= RECORDED INFORMATION =
------------------------------------------------------------
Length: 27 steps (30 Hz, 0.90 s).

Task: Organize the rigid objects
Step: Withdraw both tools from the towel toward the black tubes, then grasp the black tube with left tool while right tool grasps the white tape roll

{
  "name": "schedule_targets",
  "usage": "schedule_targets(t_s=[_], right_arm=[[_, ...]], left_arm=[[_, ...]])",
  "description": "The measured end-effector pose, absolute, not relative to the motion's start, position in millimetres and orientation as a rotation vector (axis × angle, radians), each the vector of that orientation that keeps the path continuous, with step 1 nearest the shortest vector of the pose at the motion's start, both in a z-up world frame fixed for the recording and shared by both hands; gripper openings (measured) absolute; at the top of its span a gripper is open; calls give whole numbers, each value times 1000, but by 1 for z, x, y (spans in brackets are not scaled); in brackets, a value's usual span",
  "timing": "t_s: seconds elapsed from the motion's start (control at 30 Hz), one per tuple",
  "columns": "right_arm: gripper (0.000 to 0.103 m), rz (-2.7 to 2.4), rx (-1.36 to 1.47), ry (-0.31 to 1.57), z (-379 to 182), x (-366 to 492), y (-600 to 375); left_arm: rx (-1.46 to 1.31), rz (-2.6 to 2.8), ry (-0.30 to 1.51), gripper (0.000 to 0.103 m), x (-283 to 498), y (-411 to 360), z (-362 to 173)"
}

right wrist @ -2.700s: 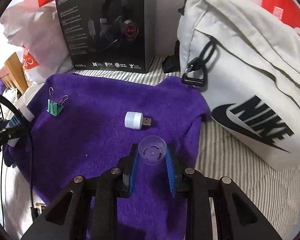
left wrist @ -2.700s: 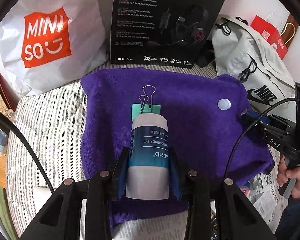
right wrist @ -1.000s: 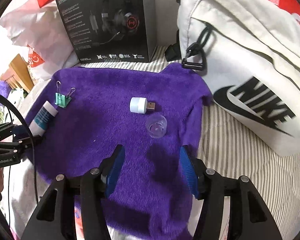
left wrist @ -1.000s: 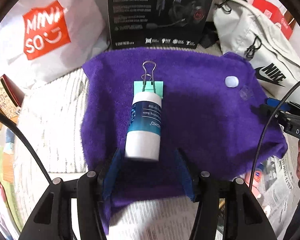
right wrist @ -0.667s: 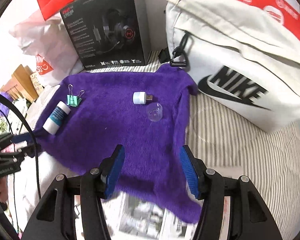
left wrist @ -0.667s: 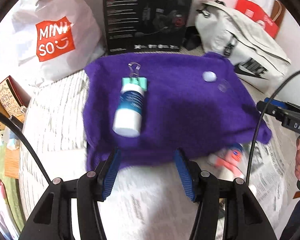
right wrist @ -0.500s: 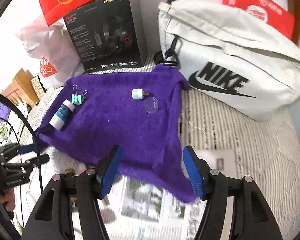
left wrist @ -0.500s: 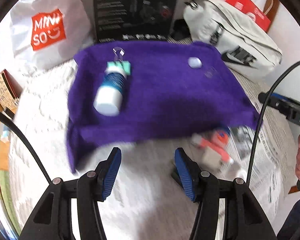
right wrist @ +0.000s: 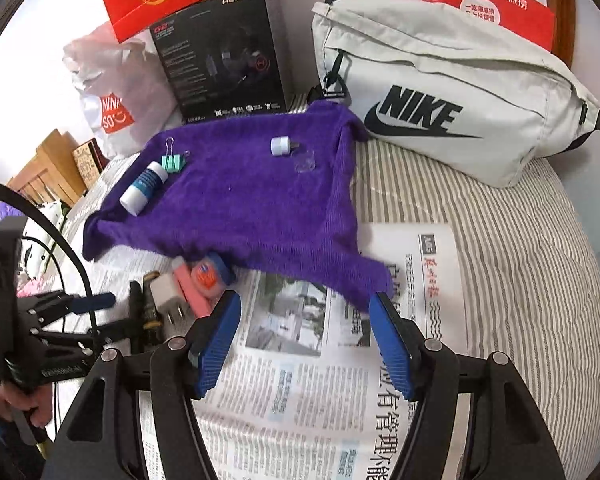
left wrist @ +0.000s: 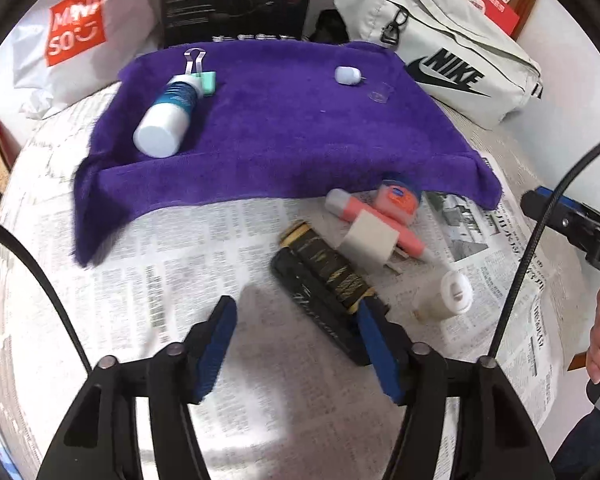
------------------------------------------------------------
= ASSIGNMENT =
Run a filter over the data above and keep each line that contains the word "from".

= FINISHED EXERCISE =
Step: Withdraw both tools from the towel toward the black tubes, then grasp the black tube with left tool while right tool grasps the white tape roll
  "timing": "t_s: seconds elapsed from the motion's start (control at 30 Hz), one per tuple",

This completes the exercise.